Yes, when all the dust settles after all the men and women who’ve been wrongfully convicted and then cleared by the use of DNA evidence are out of prison with their recoreds expunged and their names cleared, there will still be hundreds if not thousands of people still behind bars because their convictions were based on the bad memory of a witness, a cop or prosecutor with tunnel vision, being in the wrong place at the wrong time, a mistake made at the lab during evidence analysis (mislabel an item, etc., tainted evidence, such as the accidental transfer of a fingerprint or even DNA evidence).
Someday soon there will be a false sense that DNA has cleared ALL the innocent people, leaving those behind who surely must be guilty of their crimes because there was no scientific evidence to prove otherwise. But we know this can’t be so. Why not? Because of human error.
Yes, it is indeed possible to transfer a fingerprint, even accidentally.
Tertiary DNA Transfer
It’s possible that DNA can be accidentally transferred from one object to another.
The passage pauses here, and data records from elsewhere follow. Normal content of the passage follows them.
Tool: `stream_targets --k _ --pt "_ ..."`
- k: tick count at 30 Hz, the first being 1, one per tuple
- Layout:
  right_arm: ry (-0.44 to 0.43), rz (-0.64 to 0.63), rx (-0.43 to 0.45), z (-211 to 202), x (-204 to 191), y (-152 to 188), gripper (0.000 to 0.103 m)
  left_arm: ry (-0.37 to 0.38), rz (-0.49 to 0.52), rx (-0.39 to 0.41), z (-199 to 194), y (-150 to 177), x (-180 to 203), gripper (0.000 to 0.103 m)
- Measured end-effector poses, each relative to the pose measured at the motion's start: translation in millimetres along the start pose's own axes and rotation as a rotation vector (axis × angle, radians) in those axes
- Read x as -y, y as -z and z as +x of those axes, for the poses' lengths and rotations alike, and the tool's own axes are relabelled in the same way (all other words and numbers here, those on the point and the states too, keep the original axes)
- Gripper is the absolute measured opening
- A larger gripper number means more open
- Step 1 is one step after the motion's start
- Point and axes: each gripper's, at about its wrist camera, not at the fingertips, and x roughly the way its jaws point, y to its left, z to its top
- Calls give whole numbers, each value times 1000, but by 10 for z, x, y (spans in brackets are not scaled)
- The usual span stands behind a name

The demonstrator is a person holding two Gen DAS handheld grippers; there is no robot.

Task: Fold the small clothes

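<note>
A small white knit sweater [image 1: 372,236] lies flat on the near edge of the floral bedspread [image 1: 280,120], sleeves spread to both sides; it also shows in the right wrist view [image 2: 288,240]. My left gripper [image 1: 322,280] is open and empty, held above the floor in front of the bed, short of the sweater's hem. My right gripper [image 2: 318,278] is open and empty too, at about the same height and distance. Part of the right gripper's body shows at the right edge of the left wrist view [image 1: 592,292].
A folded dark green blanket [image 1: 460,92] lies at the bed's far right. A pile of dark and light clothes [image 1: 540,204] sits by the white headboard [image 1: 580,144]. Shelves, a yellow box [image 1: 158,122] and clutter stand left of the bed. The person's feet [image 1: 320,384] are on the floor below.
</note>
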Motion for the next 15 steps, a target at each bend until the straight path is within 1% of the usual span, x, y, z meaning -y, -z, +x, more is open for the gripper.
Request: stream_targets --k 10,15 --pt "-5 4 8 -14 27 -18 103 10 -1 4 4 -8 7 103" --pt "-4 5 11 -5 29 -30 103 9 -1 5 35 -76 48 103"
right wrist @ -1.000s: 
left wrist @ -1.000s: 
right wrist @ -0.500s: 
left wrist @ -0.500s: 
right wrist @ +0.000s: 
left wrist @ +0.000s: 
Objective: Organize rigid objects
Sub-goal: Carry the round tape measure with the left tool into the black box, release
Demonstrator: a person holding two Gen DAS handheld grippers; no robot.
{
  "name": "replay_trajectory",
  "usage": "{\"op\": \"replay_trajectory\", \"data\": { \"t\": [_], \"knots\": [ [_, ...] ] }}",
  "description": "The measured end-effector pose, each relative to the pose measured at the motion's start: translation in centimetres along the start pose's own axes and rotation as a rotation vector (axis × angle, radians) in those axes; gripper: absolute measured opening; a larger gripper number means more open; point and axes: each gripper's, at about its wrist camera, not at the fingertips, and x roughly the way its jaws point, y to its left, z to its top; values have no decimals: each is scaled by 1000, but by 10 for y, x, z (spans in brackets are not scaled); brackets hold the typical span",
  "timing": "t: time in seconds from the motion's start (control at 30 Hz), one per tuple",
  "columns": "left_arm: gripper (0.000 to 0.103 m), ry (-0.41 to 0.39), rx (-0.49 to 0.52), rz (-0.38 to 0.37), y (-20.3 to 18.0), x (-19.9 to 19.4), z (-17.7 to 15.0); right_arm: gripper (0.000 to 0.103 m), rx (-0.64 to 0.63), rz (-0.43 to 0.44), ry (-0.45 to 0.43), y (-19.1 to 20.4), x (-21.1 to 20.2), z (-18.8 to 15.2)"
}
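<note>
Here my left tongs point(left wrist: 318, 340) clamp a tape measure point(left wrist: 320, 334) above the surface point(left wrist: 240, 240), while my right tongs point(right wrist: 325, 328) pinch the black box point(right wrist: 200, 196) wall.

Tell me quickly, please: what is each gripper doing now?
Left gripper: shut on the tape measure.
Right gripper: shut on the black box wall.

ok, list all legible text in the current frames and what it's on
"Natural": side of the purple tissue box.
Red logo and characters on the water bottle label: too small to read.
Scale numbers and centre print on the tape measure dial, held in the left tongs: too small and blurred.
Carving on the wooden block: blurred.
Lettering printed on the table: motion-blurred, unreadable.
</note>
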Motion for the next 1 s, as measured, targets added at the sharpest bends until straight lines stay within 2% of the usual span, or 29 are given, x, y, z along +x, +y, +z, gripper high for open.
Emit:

A good example could be the killer who shares an apartment with an unsuspecting friend. He returns home after murdering someone and then tosses his blood-spatter-covered shirt into the washer along with his roommate’s clothing. The machine churns and spins through its wash cycles, an action that spreads the victim’s DNA throughout the load. Police later serve a search warrant on the home, seize the clothing, and discover the victim’s DNA on the roommate’s jeans. The innocent roommate is arrested for murder.
The list of human error possibilities is extremely long and, unfortunately, there’s no magic DNA bullet to help clear the innocent folks convicted based on an accident. Their battles are practically hopeless. Laws and courts make it nearly impossible for people already serving time to have a judge revisit their cases.
Odds are, that hopelessness follows a few of the condemned all the way to the execution chamber, where it is indeed conceivable that an innocent man could be, and most likely has been, put to death.
And, well, I suppose it’s possible that given the right/wrong circumstances, anyone, even you, could find themselves behind bars for a crime they didn’t commit.